*** Block opens ***

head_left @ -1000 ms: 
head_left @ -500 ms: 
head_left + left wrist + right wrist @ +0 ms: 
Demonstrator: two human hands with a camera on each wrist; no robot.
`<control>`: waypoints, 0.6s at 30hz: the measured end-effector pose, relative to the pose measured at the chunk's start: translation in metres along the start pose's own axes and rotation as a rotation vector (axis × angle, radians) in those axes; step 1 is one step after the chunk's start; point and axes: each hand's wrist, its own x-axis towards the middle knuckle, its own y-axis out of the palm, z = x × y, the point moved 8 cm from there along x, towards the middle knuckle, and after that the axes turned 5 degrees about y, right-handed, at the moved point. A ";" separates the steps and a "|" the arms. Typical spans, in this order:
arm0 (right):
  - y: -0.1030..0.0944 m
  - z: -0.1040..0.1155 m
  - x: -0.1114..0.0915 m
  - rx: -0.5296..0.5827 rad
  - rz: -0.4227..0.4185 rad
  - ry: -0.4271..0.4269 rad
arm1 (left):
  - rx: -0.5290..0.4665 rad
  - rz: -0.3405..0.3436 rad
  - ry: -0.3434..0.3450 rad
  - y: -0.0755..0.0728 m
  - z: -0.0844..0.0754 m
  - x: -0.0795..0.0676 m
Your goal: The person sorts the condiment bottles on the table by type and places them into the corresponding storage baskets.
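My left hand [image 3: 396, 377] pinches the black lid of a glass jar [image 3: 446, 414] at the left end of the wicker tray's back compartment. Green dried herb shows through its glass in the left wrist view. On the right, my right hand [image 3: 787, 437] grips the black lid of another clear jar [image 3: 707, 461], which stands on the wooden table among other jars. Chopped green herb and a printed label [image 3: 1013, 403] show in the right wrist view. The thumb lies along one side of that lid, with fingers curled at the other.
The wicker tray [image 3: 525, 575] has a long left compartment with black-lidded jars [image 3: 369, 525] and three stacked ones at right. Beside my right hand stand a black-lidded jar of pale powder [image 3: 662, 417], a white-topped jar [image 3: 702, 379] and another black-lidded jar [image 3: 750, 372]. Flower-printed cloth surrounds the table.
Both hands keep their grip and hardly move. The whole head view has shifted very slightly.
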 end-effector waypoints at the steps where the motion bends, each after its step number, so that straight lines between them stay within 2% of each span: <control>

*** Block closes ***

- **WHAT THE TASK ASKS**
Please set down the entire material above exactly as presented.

- **SOLUTION TO THIS EXERCISE**
head_left @ -1000 ms: 
head_left @ -500 ms: 
head_left + left wrist + right wrist @ +0 ms: 
Demonstrator: two human hands with a camera on each wrist; no robot.
`<control>`: waypoints, 0.6s at 30hz: the measured end-effector pose, relative to the pose measured at the chunk's start: translation in metres along the start pose's own axes and rotation as a rotation vector (axis × angle, radians) in those axes; step 1 is one step after the chunk's start; point and axes: each hand's wrist, its own x-axis towards the middle knuckle, its own y-axis out of the palm, z = x × y, the point moved 8 cm from there along x, towards the middle knuckle, and after that the axes turned 5 degrees about y, right-handed, at the moved point. A ";" separates the steps and a "|" the arms. Typical spans, in this order:
arm0 (right):
  - y: -0.1030..0.0944 m
  - z: -0.1040..0.1155 m
  - x: -0.1114..0.0915 m
  - rx: -0.5296..0.5827 rad
  - rz: -0.4227..0.4185 rad
  - ry: -0.4271..0.4269 rad
arm1 (left):
  - rx: -0.5290..0.4665 rad
  - rz: -0.3405..0.3436 rad
  - ry: -0.3434..0.3450 rad
  - y: -0.0755..0.0728 m
  - z: -0.0844..0.0754 m
  - x: -0.0795..0.0676 m
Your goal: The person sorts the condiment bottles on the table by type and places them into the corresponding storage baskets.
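My left hand [image 3: 396, 377] pinches the black lid of a glass jar [image 3: 446, 414] at the left end of the wicker tray's back compartment. Green dried herb shows through its glass in the left wrist view. On the right, my right hand [image 3: 787, 437] grips the black lid of another clear jar [image 3: 707, 461], which stands on the wooden table among other jars. Chopped green herb and a printed label [image 3: 1013, 403] show in the right wrist view. The thumb lies along one side of that lid, with fingers curled at the other.
The wicker tray [image 3: 525, 575] has a long left compartment with black-lidded jars [image 3: 369, 525] and three stacked ones at right. Beside my right hand stand a black-lidded jar of pale powder [image 3: 662, 417], a white-topped jar [image 3: 702, 379] and another black-lidded jar [image 3: 750, 372]. Flower-printed cloth surrounds the table.
Both hands keep their grip and hardly move. The whole head view has shifted very slightly.
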 end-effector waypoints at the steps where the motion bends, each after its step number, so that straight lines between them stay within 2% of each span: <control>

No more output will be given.